THE DATA:

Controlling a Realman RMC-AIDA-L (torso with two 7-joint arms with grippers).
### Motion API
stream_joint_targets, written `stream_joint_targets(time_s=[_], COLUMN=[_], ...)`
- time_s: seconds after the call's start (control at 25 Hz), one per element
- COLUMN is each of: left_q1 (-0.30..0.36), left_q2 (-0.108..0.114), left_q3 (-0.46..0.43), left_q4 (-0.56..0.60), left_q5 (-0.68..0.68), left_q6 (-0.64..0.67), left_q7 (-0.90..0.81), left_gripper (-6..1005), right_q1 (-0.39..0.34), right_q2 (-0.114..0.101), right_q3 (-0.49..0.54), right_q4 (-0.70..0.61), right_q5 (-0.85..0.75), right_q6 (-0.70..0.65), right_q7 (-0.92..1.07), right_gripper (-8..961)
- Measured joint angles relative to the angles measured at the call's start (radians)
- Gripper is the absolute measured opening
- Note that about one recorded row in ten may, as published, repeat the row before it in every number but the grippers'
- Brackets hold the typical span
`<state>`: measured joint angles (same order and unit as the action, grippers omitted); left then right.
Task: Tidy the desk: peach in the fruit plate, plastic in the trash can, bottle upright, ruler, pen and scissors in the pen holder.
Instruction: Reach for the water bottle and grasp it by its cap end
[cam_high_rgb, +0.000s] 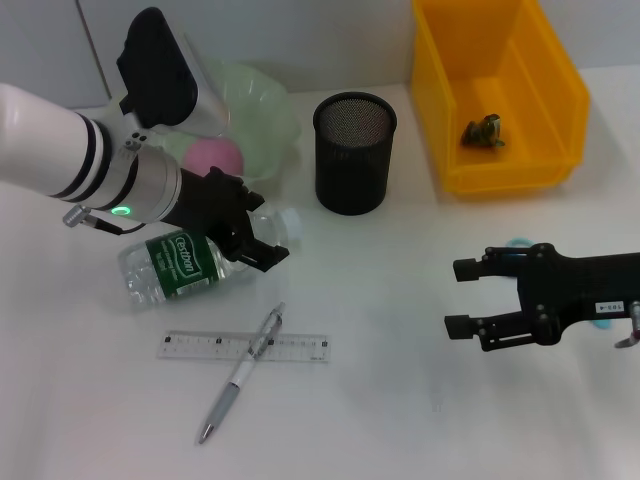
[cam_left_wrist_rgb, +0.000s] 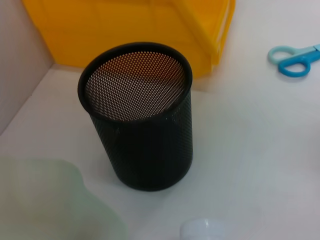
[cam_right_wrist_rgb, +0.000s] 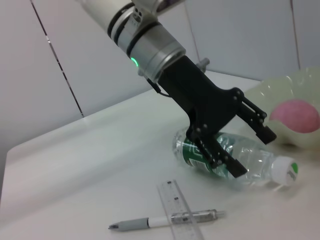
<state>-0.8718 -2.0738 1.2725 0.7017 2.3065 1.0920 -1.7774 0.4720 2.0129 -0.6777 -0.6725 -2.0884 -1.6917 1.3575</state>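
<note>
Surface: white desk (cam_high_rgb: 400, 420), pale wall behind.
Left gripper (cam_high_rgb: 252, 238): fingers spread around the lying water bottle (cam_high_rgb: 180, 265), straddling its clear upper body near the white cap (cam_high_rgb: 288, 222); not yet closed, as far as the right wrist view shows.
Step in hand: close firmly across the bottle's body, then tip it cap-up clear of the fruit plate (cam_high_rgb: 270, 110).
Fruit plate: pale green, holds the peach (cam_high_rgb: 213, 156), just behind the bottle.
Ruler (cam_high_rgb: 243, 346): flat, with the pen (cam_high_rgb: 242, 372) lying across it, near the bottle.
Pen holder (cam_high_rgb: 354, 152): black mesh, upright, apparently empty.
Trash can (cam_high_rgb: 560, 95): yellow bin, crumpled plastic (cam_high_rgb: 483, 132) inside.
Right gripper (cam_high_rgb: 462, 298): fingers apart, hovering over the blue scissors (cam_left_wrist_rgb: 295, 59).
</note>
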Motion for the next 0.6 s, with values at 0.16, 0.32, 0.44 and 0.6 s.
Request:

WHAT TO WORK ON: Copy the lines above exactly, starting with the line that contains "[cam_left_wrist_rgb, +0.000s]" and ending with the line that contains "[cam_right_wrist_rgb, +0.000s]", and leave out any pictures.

ANSWER FOR THE TASK:
[cam_left_wrist_rgb, +0.000s] 
[cam_right_wrist_rgb, +0.000s] 

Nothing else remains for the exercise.